A little old lady walked into the head branch of the Chase Manhattan Bank holding a large paper bag in her hand. She told the young man at the window that she wished to take the $3 million she had in the bag and open an account with the bank. She said that first, though, she wished to meet the president of Chase Manhattan Bank due to the large amount of money involved. The teller seemed to think that this was a reasonable request, and after opening the paper bag and seeing bundles of $1000 bills which amounted to about $3 million, telephoned the banks president's secretary to obtain an appointment for the lady.

The lady was escorted upstairs and ushered into the president's office. Introductions were made and she stated that she liked to get to know the people she did business with on a more personal level. The bank president then asked her how she came into such a large sum of money.

"Was it an inheritance?" he asked.

"No," she replied. He was quiet for a minute, trying to think where this little old lady could possibly have come into $3 million.

"I bet," she said.

"You bet?" repeated the bank president, "as in horses?"

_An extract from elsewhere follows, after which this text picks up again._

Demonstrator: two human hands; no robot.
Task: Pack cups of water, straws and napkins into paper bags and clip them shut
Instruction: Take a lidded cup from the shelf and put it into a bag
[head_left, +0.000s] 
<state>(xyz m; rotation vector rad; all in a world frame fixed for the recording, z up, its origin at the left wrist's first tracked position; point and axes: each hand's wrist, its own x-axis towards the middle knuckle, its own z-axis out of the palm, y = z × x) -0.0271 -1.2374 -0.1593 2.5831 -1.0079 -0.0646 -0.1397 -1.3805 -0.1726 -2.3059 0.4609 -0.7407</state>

"No," she replied, "I bet on people."

Seeing his confusion, she explained that she just bet different things with people. All of a sudden she said, "I'll bet you $35,000 that by tomorrow morning your testicles will be square." The bank president figured that she must be off her rocker and decided to take her up on her bet. He didn't see how he could lose. For the rest of the day the bank president was very careful. He decided to stay home that evening and take no chances -- there was $35,000 at stake.

When he got up in the morning and took his shower, he checked to make sure that everything was OK. There was no difference, he looked the same as he always had. He went to work and waited for the little old lady to come in at 10:00, humming as he went. He knew that this would be a good day -- how often do you get handed $35,000 for doing nothing? At 10:00 sharp, the little old lady was shown into his office. With her was a younger man. When he inquired as to the man's purpose for being there, she informed him that he was her lawyer and that she always took him along whenever there was this much money involved.

"Well," she asked, "What about our bet?"

"I don't know how to tell you this," he replied, "But I'm the same as I've always been, only $35,000 richer!"

The lady seemed to accept this, but requested that she be able to see for herself. The bank president thought that this was reasonable and dropped his trousers. She instructed him to bend over then she grabbed hold of him. Sure enough, everything was fine. The bank president then looked up and saw her lawyer standing across the room banging his head against the wall.

"What's wrong with him?", he inquired.

"Oh him?", she replied. "I bet him $100,000 that by 10:00 this morning I'd have the President of the Chase Manhattan bank by the balls."